What the task asks:
Search the material below for the string "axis". Return every line that holds it.

Data provided:
-=-=-
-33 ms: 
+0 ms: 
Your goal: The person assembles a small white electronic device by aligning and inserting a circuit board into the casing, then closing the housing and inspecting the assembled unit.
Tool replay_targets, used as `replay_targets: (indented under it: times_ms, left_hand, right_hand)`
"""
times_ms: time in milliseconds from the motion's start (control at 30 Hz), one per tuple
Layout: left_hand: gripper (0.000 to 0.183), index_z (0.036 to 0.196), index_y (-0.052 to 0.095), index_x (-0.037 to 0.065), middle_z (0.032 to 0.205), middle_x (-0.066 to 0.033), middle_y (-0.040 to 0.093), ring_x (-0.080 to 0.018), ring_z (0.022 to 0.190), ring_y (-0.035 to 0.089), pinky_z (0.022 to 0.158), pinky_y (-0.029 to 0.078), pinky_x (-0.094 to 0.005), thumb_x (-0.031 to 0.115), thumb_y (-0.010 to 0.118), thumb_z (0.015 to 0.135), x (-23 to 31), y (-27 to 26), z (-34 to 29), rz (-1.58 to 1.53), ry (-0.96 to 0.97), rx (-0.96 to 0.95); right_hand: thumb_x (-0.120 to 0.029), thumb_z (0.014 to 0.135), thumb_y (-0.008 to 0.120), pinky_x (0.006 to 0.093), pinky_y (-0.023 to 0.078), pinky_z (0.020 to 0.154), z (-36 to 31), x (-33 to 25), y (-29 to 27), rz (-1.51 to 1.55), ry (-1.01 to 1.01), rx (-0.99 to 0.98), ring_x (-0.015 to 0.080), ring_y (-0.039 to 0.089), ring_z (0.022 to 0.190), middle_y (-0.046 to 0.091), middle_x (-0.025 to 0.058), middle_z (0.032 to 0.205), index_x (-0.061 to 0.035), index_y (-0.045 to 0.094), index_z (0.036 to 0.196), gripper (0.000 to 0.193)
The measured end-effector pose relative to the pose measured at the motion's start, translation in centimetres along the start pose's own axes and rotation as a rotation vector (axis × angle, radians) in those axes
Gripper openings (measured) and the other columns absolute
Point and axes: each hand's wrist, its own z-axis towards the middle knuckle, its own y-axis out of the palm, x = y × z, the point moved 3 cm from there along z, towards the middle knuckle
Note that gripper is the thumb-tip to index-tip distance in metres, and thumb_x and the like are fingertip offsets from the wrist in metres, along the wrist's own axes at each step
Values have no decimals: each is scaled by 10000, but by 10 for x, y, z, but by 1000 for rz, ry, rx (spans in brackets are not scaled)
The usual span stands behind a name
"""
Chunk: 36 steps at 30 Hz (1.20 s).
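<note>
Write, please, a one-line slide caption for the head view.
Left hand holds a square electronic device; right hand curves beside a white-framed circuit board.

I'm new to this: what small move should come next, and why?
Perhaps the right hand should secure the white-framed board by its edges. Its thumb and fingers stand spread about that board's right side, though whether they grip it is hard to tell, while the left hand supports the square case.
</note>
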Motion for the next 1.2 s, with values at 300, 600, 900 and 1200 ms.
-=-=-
Expected output:
The measured end-effector pose relative to the pose measured at the motion's start, translation in centimetres along the start pose's own axes and rotation as a rotation vector (axis × angle, radians) in those axes
Point and axes: each hand's wrist, its own z-axis towards the middle knuckle, its own y-axis out of the palm, x = y × z, the point moved 3 cm from there along z, towards the middle knuckle

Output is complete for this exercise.